## Assigned task
For the listing below, work out the number of lines that hold "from" and return that number alone.

= Beginning of Section =

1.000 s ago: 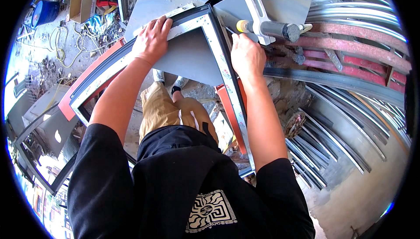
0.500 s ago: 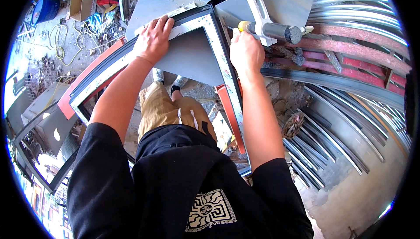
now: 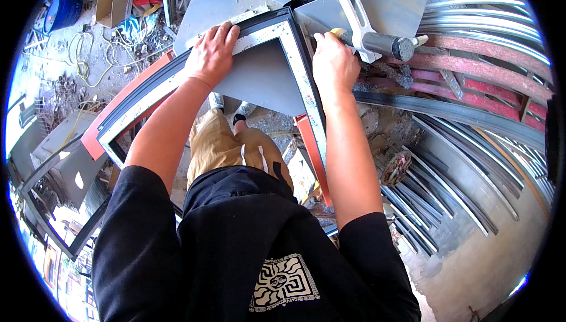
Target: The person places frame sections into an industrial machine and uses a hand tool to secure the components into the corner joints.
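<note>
Half a second ago more of the yellow knob could be seen; now the right hand has come forward and covers a good part of it. Largest is the grey tabletop, which carries the far corner of the dark, white-striped frame; the rest of the frame reaches back toward the person. Right of the frame run pinkish-red rails, and below these, metal profiles. Just beside its far corner, on the right, stands a slotted pale arm bearing a dark cylinder. Well left of the frame are a cardboard box and a blue bucket. Both hands are apart: the left hand is clamped over the frame's far bar; the right hand has curled fingers beside its right bar, but its grip is hidden, so I cannot tell what it holds.
</note>
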`<state>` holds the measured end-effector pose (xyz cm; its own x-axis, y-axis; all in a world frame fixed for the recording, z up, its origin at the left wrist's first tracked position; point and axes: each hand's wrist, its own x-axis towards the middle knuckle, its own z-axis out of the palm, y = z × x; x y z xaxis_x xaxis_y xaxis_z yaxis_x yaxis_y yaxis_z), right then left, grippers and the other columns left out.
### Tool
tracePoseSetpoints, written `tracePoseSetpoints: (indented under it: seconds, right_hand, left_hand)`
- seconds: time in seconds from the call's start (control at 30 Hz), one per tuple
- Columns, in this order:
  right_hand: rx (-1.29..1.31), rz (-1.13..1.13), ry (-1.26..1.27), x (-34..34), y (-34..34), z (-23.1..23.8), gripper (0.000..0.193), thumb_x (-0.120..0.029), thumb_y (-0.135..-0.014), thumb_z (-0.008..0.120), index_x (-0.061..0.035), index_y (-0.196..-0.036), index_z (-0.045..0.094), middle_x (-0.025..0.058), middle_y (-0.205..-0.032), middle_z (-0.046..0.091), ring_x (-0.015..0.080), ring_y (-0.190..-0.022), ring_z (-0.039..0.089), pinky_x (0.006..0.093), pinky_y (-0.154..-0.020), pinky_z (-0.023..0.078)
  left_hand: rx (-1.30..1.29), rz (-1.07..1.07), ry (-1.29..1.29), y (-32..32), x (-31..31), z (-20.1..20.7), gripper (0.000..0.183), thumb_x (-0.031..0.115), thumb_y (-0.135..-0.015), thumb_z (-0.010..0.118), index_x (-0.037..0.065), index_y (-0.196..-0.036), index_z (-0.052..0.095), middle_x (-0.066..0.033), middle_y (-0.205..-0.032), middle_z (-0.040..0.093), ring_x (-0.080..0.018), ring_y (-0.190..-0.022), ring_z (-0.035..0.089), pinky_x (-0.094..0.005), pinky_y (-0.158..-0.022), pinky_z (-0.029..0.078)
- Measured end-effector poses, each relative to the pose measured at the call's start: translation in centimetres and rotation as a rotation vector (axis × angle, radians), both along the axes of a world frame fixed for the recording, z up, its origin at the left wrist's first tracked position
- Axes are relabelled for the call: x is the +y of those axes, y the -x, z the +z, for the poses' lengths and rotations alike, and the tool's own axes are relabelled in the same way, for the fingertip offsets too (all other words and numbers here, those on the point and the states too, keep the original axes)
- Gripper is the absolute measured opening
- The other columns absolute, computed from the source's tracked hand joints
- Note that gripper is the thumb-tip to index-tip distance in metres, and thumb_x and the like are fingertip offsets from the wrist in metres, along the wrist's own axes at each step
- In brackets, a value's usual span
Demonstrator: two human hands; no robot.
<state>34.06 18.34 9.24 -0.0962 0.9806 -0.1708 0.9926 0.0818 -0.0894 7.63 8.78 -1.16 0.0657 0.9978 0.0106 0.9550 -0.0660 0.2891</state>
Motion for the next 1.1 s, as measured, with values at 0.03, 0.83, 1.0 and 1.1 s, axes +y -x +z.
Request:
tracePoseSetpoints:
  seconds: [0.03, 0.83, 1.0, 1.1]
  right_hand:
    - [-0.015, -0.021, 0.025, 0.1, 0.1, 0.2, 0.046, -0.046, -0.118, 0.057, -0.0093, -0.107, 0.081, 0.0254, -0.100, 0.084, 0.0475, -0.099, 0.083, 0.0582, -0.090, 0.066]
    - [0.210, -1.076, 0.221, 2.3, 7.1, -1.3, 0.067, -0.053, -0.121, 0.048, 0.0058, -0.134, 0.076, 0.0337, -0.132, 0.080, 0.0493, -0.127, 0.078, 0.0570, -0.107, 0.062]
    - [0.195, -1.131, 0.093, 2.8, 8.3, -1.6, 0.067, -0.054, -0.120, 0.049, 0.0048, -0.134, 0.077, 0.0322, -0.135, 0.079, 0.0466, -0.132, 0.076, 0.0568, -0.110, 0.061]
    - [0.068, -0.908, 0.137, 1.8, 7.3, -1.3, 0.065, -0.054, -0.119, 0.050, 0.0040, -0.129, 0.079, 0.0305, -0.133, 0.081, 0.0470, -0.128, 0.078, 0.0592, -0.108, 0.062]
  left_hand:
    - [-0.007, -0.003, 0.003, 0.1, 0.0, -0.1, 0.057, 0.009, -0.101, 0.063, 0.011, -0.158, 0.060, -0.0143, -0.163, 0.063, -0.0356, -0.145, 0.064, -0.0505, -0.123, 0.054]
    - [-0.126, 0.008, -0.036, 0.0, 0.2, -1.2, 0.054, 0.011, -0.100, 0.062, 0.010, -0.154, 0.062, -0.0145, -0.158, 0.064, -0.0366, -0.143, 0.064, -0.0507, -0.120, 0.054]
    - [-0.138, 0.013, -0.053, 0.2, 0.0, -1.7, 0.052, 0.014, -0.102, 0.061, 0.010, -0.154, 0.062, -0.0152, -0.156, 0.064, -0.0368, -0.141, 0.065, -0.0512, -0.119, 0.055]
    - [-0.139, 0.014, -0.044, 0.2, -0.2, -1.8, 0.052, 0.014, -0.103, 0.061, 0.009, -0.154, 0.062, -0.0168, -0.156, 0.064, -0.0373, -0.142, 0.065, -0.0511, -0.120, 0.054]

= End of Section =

## Exercise answer
3